It seems that his works are published in the Franklin Institute Journal N°46, Philadelphia 1863. -- Peter 2005 17:16, 4 October 2005 (UTC)[reply]


"There are always 256 hexadecimal minutes in a hexadecimal hour and 16 hexadecimal seconds in a hexadecimal minute."

Does this mean that hexminutes and hexseconds simply do not apply to 256-hour days? It would make no sense to use a system of 32*256*16 hexadecimal seconds per day when you group bits by 8. Z-d 19:17, 24 January 2006 (UTC)[reply]


"Thus, the conception of hexadecimal time once sixteen hours a day implicates only eight mean longitudinal great circles. Furthermore, the congruency to the familiar cardinal positions of all the three pointers at 3, 9, 12 o'clock is deleted. In this format, the position of the pointers of an analog hexadecimal clock is identical to an analog 12-hour clock only once a day, at midnight."

What does this mean? I can't even parse it. I think it just means that, since the 16-hour clock covers a whole day, but the traditional clock only covers half, the hands won't be in the same position at the same time. If so, this has nothing to do with how many hours the day is sliced up into. -Dmh 16:13, 10 April 2006 (UTC)[reply]


This means that the positions of the three hands of an twice 16 hours hexadecimal clock are identical to the position of an twice 12 hours clock eight times a day: am 3H00, am 6H00, am 9H00 and at noon, just like as at pm 3H00, pm 6H00, pm 9H00 and at midnight. It's easy to understand. I restore now the former version. -- Paul Martin 20:48, 13 April 2006 (UTC)[reply]

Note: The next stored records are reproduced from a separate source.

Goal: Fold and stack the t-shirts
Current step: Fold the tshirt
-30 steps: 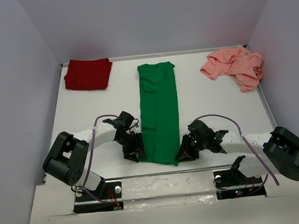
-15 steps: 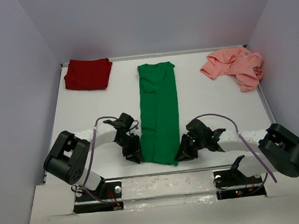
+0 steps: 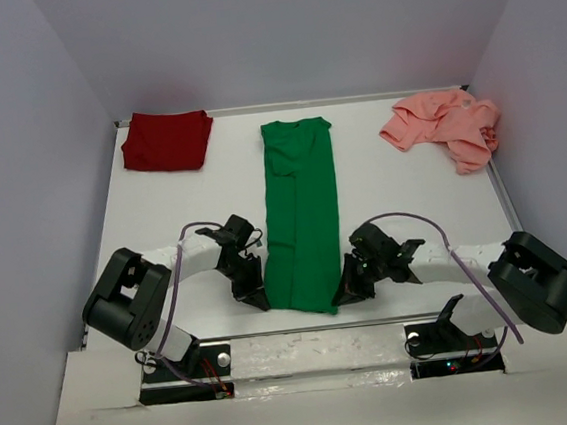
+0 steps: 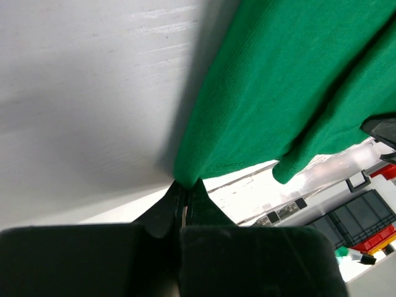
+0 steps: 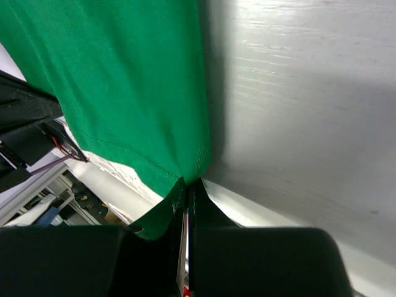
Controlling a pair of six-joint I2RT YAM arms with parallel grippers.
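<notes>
Left gripper point(image 4: 184, 185) was clamped shut on the near left corner of the bright green t-shirt point(image 3: 302, 221), its black jaws pressed together with a fold of the hem pinched between them. In the left wrist view the cloth fanned out from that pinch, and the stitched bottom edge ran off to the right.

On the other side, the right gripper point(image 5: 187, 184) was likewise closed on the near right corner of the same hem, jaws tight on the green cloth, with the seam line trailing away to the left in its own wrist view.

From above, the two grippers sat at either side of the shirt's near end, both arms reaching low and inward across the white table point(image 3: 403, 201). The shirt lay as a long narrow strip down the middle of the table, its neck end far from the arms and its hem end nearest them.

A dark red t-shirt point(image 3: 166, 140) lay folded into a neat rectangle at the far left corner. At the far right corner, a salmon pink t-shirt point(image 3: 443, 127) lay in a crumpled heap, well apart from the other two.
</notes>
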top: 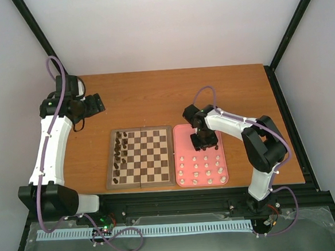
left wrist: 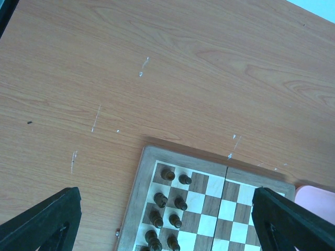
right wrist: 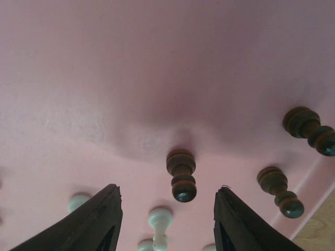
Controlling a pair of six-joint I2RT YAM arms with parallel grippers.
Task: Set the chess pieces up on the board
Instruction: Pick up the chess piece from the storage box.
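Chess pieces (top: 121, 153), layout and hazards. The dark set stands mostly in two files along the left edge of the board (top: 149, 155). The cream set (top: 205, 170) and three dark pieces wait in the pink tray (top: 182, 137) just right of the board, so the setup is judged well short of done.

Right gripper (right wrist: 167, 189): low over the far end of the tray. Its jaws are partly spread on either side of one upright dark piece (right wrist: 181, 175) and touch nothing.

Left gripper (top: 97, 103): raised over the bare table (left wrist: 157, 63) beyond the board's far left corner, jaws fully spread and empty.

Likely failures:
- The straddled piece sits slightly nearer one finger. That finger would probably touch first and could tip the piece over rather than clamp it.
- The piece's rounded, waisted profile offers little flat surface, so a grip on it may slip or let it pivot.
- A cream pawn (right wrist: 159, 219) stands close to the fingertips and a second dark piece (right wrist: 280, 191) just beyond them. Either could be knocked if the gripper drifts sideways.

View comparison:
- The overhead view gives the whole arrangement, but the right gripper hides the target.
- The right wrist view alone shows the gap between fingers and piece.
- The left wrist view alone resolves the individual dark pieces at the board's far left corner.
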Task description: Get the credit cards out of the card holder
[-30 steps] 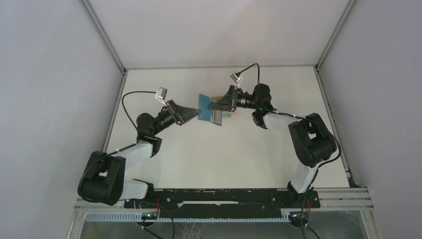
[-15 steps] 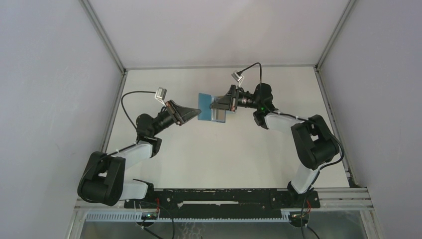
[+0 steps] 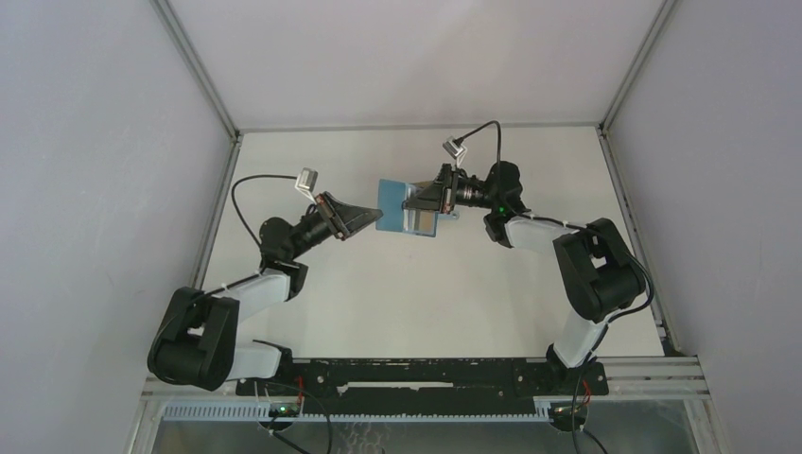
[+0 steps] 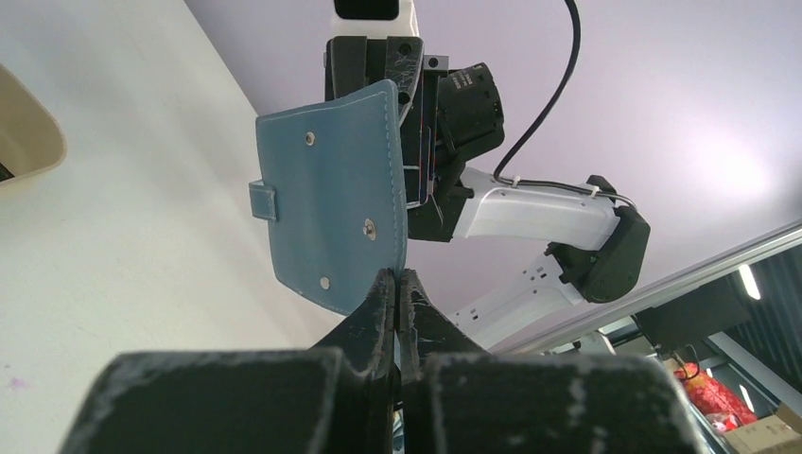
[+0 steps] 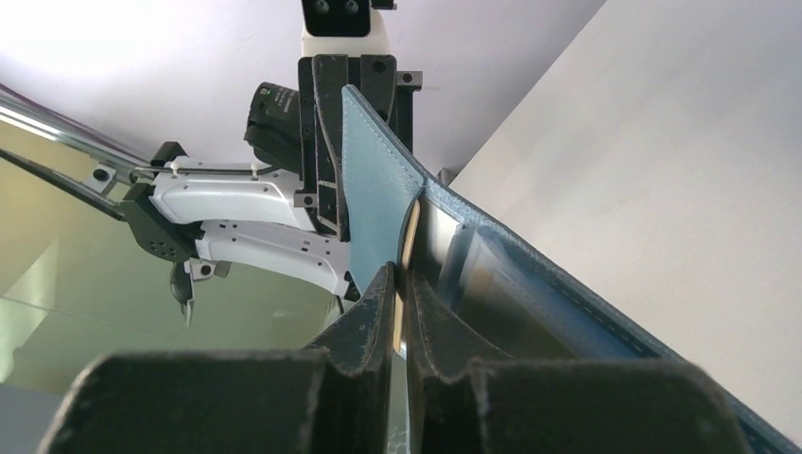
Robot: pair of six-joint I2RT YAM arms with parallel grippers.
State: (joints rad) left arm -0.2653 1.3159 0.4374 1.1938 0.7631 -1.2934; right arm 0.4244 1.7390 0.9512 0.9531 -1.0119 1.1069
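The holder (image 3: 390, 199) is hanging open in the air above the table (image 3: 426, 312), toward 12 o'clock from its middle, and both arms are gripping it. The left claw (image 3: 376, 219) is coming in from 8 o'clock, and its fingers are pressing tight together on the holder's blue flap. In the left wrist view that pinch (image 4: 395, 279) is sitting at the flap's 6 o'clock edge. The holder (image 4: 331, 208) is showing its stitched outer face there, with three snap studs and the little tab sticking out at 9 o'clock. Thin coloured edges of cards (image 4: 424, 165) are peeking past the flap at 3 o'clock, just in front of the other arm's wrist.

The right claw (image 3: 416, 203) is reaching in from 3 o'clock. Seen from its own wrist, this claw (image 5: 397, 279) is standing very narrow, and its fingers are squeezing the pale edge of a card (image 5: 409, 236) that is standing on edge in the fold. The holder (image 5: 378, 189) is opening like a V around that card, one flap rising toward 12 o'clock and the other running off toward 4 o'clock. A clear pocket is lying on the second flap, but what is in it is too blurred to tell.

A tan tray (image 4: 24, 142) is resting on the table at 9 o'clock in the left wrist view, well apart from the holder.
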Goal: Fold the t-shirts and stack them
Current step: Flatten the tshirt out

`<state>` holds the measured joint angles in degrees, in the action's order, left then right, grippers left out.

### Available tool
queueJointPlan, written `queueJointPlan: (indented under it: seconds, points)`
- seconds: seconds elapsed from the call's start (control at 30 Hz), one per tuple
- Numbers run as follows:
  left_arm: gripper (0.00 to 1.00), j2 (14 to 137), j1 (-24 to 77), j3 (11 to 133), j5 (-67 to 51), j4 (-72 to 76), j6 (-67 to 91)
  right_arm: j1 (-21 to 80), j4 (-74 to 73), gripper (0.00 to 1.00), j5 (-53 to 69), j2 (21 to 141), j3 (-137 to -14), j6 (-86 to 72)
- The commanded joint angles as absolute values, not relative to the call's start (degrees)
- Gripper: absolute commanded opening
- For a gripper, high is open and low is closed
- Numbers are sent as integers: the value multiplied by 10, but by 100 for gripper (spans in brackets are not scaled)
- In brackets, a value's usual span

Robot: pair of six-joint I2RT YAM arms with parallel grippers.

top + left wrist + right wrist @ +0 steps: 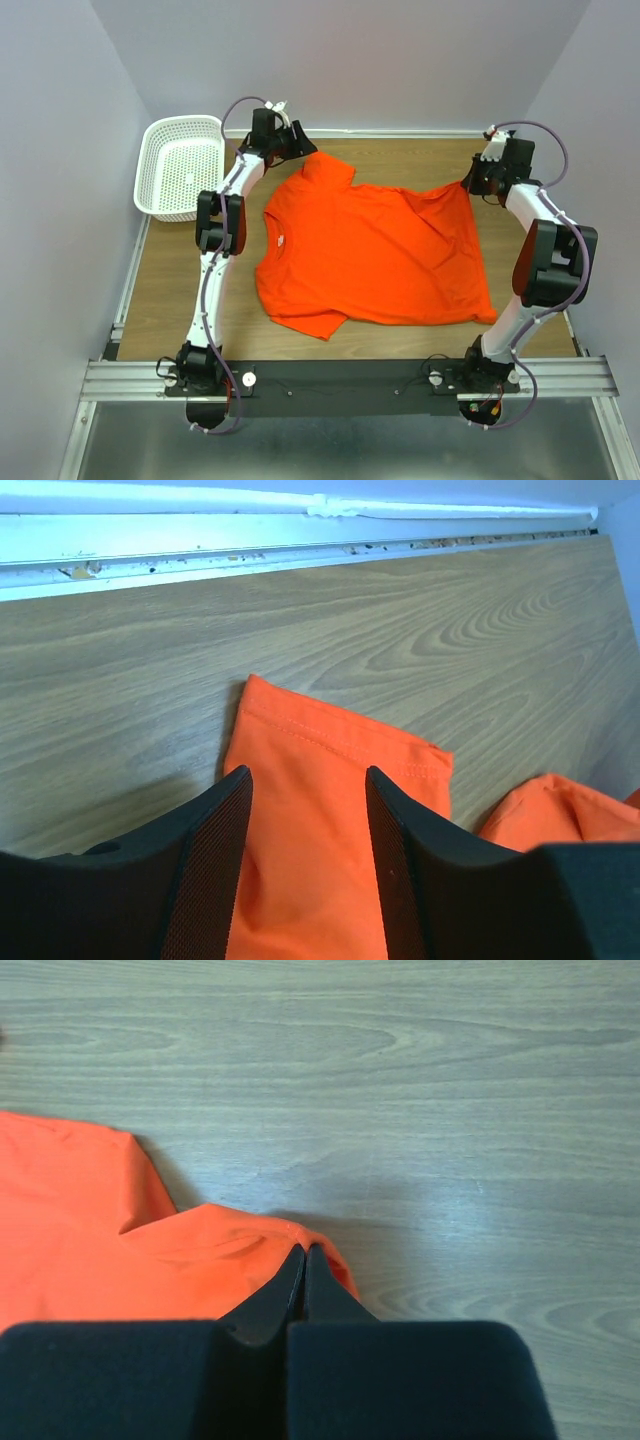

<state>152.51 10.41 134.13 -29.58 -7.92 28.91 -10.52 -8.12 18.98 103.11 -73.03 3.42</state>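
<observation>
One bright orange-red t-shirt (370, 255) lies spread on the wooden table, collar to the left and one sleeve at the near edge folded under. My left gripper (298, 150) is at the far sleeve. In the left wrist view that sleeve (335, 742) lies flat on the wood and runs between the jaws of the left gripper (308, 772), which stand apart on either side of the fabric. My right gripper (470, 184) is at the shirt's far right corner. The right wrist view shows the right gripper (304, 1250) shut, pinching a raised edge of the t-shirt (90, 1260).
A white mesh basket (182, 165) stands at the far left corner, just left of my left arm. The table's back edge and a metal rail (300, 540) run close beyond the sleeve. Bare wood (450, 1110) lies beyond my right gripper.
</observation>
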Motion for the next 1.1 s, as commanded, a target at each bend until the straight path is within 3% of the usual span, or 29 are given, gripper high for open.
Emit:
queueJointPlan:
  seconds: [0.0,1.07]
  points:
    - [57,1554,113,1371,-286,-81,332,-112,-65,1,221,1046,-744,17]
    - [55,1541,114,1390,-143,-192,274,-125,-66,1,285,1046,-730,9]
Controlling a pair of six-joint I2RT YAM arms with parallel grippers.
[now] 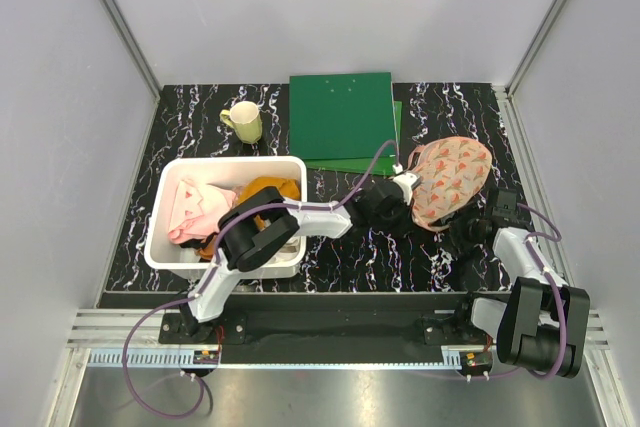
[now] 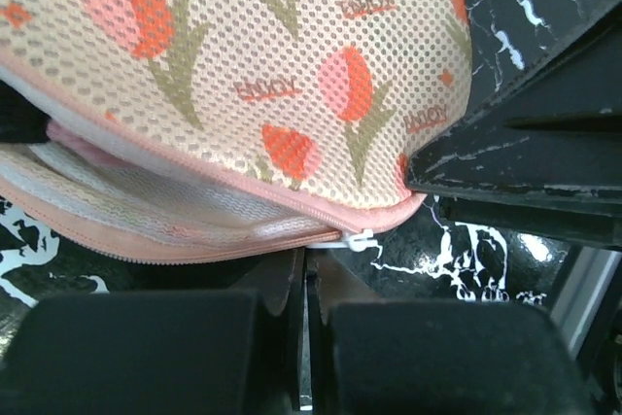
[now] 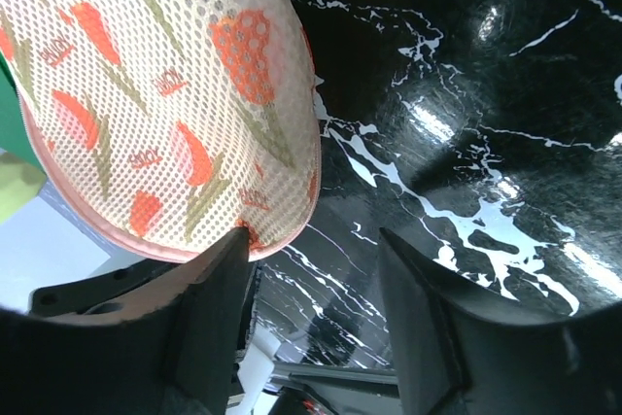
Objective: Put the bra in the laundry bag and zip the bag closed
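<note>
Left end effector (image 2: 307, 271), fingers pressed together at zip pull (image 2: 356, 239), hold uncertain; open seam of bag (image 2: 243, 65) runs leftward. Right end effector (image 3: 311, 240), jaws apart, flanks bag.

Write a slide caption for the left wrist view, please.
Left claw shut beside the white zipper pull of the partly open laundry bag.

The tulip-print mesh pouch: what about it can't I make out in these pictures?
- Inside the cream tulip-print mesh laundry pouch: all views, its top shell hides whether a bra is in.
- Small white zipper pull: left wrist view, too small to tell whether the shut left hand pinches it.
- Pink zipper: left wrist view, left edge cuts it off.
</note>
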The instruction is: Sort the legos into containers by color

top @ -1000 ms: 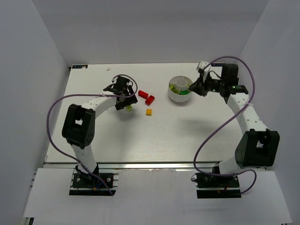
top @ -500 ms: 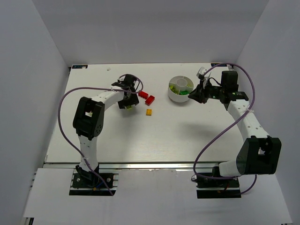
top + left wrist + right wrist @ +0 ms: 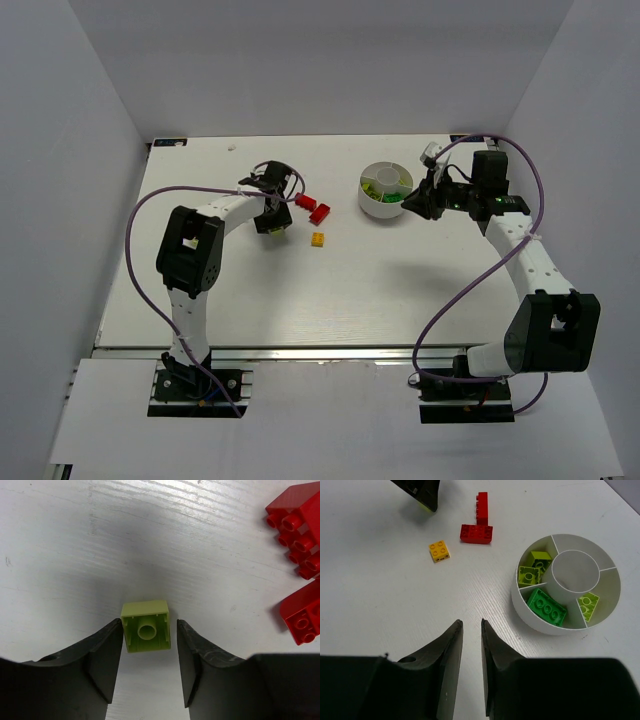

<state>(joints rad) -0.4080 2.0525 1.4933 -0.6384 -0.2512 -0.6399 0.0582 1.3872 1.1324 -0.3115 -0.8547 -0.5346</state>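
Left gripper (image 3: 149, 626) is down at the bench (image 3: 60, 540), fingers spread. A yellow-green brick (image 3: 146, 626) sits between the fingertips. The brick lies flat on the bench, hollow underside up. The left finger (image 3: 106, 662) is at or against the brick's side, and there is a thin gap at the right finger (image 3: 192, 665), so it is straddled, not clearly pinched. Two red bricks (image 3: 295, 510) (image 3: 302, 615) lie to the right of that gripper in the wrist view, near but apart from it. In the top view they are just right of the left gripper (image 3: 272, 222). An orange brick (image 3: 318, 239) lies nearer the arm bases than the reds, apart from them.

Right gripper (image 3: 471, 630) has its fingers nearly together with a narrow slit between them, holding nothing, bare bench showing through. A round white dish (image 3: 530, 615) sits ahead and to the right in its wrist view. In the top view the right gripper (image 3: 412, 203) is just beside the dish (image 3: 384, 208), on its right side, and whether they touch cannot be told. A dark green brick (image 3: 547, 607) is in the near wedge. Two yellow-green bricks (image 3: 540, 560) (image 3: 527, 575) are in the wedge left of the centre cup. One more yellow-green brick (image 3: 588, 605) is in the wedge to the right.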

PS.  Also see:   Hexadecimal metric system.

I honestly don't find this "easy to understand". For example, are the hands in the same position as a normal clock once a day (as the article says) or eight times a day (as you say above)?
If the day is divided into 16 hours (or is it 32? Let's say 16 since this is hexadecimal time), and traditional midnight is hour zero, then traditional noon is hour 8, traditional 6am is hour 4 and so forth. On a clock dial, hour 0H ought to be at the top, 4 on the right 8 at the bottom and C on the left. In this setup, the hands will be in their usual places only at midnight. But again, this is because the hands normally go around the clock twice in a day, but on the hex clock I'm describing (I have no idea if it's the setup the article describes), the hands go around once a day.
On the other hand, if a hex clock runs from zero to eight and the hands go around twice in a day (or if it reads zero to 10 hex = 16 dec) then the hands will always be in the same positions as for a normal clock. Only the numbers on the face will be different. Again, this has nothing to do with how many numbers there are, only how many times the hands go around in a day. The hands would never be on the same numbers, since a normal clock has 12, not zero at the top (when I say "zero to eight" I really mean sliced into eight sectors, take your pick whether you put 0 or 8 at the top).
If you put zero at the top of both a 12-hour and a hex clock (be it 8- or 16-hour, so long as the hands go around twice a day), then the hands and numbers will agree twice a day (noon and midnight). Otherwise, they will agree at 0 hour (midnight) only.
This seems like an awful lot of nothing, really. Unless this is describing something unique to hex clocks — and as far as I can tell it's not — I'd suggest deleting it. -Dmh 05:31, 26 September 2006 (UTC)[reply]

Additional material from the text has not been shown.